● **WHAT THE TASK REQUIRES**: Return the lines exactly as they stand, from the first of the material through the line containing "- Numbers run".

● **SUPPLIED INFORMATION**:
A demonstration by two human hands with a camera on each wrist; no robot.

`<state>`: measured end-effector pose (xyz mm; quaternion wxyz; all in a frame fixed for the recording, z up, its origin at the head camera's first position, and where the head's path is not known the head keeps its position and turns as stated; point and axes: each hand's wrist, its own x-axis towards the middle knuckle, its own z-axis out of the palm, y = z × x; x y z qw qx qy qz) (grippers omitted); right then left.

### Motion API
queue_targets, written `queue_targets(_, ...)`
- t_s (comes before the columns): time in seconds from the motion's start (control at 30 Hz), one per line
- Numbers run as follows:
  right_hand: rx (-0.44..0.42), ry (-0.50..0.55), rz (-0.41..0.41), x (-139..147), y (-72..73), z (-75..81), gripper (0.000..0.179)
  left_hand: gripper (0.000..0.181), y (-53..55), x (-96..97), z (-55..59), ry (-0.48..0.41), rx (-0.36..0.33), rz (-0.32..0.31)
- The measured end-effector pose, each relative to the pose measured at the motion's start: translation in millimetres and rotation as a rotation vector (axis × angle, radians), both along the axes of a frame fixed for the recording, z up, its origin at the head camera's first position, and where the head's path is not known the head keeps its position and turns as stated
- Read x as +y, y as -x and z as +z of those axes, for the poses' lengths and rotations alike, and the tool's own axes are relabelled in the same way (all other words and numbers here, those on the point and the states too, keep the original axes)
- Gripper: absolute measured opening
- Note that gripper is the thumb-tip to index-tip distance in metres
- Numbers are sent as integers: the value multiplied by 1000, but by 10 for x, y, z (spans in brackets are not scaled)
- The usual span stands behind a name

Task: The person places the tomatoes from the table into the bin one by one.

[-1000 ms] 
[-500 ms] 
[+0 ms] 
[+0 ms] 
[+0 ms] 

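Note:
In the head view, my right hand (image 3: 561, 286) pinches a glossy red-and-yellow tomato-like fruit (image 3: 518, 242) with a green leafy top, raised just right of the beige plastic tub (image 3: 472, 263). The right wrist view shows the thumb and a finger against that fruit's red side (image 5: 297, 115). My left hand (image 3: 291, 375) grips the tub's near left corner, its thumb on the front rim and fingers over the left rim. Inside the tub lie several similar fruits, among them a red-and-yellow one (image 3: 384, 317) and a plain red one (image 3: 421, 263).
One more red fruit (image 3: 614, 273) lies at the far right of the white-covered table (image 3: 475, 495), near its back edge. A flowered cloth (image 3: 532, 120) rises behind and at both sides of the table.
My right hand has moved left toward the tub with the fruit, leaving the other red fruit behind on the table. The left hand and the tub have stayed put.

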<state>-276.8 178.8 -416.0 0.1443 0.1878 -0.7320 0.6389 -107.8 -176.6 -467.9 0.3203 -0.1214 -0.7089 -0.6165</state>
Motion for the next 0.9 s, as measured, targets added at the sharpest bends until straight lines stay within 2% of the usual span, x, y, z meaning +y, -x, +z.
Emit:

● **OUTPUT FOR THIS TASK**:
A demonstration by two human hands with a camera on each wrist; no robot.

`<state>`: measured end-effector pose (xyz mm; quaternion wxyz; all in a frame fixed for the recording, z up, its origin at the head camera's first position, and where the head's path is not known the head keeps its position and turns as stated; point and axes: each hand's wrist, its own x-axis towards the middle knuckle, its own z-axis out of the palm, y = z × x; x y z qw qx qy qz) (grippers omitted); right then left.

### Motion API
queue_targets, written `queue_targets(_, ...)`
- t_s (comes before the columns): time in seconds from the motion's start (control at 30 Hz), one per line
- Numbers run as follows:

This output is complete, so the exercise is closed.